Direct Mail Marketing Tips (1 of 2)

These days, mailboxes contain more junk mail (also known as direct mail) than anything else. Clearly this marketing strategy works to some degree, otherwise businesses wouldn’t keep doing it. As a small business owner who is just starting out myself, I am able to combine the need for marketing with a still apparent consumer perspective. And, if you plan on marketing through the US postal service, here are some things to keep in mind:

Letters
Letters are the most effective way to personalize your advertising enough that the consumer at least looks at what you have to offer. Postcards get glances before they hit the wastebasket, and catalogs usually just get set aside for a time to thumb through that may never come along. Advertising letters are the happy medium that may mean increased success.

Though the body of your letter will obviously need to be typed in order to mass produce and insure ease of reading, there are still great ways to add a personal touch. Take the time to chose letterhead that is appealing. Stick with earth tones for the color of the paper, staying away from plain white and colors found in the crayon box, especially bright ones. Basically, you need something classy, yet trendy and modest, yet attention grabbing. And of course, a great logo and your business’ contact information.

Hand-written touches are the most important element. First, hand-write the addressee’s name. That way the consumer knows you thought of her personally and thought she would enjoy hearing about the product/service or special deal you are offering (even if she has no idea who you are).

Next, sign your name personally (with the typed version underneath, of course). Don’t use a stamp or an electronic signature, but actually take the time to sign each letter your business sends. Not only does it add a personal touch, but it aids the consumer in believing that you personally stand behind the product or service described above your name.

If you’re sending the letter as a special office for previous customers, write a “P.S.” at the bottom of the letter, in your own hand-writing, asking him how the cordless drill he bought last month is helping him with the new deck he’s building. Let the customer know he’s important to you by remembering him and aspects of his life specifically.

When adding these personal touches, do so in blue ink so that it jumps out at the customer and emphasizes that you actually wrote it. Many larger companies will use a script font for these personal touches and simply change the text color to blue… in an attempt to add the appeal of a personal touch without the actual effort to do so… and potential customers can see right through it (I always do). So I would recommend you don’t do that, if it can be avoided.

Envelopes
When sending advertising letters, your envelope makes the first impression. It will make or break whether the potential customer actually opens your letter. First, make sure the envelope matches your letterhead. Avoid simple No.10 white envelopes or window envelopes (which are synonymous with credit card offers), but take the extra expense to have the return address pre-printed just like your logo and use the same color paper.

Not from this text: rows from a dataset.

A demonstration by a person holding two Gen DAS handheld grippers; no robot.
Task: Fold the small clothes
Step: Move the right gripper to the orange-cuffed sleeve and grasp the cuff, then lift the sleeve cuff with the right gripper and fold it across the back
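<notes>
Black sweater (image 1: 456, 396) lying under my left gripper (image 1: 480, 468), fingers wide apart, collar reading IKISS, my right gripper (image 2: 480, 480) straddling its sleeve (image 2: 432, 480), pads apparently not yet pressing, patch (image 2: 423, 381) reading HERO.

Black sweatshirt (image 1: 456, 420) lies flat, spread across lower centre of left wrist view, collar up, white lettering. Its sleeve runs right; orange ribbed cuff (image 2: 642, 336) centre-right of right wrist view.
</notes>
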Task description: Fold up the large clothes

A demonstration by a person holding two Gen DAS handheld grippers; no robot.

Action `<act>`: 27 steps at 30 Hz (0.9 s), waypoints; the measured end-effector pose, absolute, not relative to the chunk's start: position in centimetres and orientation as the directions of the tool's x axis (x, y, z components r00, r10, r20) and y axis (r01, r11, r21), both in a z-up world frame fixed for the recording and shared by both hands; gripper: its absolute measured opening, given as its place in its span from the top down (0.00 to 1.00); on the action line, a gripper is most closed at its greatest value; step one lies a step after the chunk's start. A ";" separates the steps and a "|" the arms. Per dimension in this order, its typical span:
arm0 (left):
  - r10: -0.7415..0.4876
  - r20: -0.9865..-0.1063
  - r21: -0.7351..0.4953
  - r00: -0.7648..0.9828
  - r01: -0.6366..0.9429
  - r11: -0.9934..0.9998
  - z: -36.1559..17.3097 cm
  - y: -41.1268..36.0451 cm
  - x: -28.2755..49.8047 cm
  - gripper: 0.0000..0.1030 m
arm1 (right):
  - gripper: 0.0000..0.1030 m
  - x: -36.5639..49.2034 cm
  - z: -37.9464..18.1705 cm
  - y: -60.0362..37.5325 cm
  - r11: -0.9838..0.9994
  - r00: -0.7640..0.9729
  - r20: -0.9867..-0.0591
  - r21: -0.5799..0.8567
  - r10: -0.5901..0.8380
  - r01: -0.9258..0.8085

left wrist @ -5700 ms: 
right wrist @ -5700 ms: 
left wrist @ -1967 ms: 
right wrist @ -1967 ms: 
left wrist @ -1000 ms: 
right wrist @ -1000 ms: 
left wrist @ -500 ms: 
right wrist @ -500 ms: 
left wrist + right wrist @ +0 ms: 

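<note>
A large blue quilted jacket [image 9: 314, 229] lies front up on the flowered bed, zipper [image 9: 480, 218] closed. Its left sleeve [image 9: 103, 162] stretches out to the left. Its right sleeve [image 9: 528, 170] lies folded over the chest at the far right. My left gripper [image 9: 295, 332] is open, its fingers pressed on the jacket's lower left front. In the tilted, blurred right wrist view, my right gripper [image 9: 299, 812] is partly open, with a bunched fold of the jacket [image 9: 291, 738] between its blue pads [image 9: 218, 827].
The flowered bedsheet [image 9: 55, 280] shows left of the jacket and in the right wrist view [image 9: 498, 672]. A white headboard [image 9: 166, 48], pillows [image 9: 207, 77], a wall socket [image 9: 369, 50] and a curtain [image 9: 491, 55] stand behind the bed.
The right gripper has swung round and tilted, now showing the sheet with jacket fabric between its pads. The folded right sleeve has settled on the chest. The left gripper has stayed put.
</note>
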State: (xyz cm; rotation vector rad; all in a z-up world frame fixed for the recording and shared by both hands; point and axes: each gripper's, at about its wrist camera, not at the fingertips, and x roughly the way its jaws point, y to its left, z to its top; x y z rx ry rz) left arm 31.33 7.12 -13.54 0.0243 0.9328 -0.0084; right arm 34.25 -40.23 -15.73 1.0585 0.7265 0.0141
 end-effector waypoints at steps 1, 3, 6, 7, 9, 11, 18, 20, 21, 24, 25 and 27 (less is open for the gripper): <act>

One way to practically guarantee that your advertising letter will be opened is to keep the envelope free of clutter. Just stick to the mailing address, return address and a stamp/postage mark. The extra phrases some businesses put all over the envelope, such as “Act now!” or “Open immediately for a great offer!” are a dead giveaway that what’s inside is advertising, which means many of them will likely end up in the trash without the seal even being broken.

If possible, hand-write each mailing address on each envelope. A tedious task indeed, but this provides an added personal touch that piques the curiosity of the consumer about what may be contained inside. And if you get them to open the envelope, you’ve won half the battle.

Now that you know what may help you to get that “junk mail” actually opened, what should you do with the text of the letter that turns it from “junk mail” to quality advertising? Tomorrow I’ll cover some tips for getting the potential clients to consider buying what you have to offer.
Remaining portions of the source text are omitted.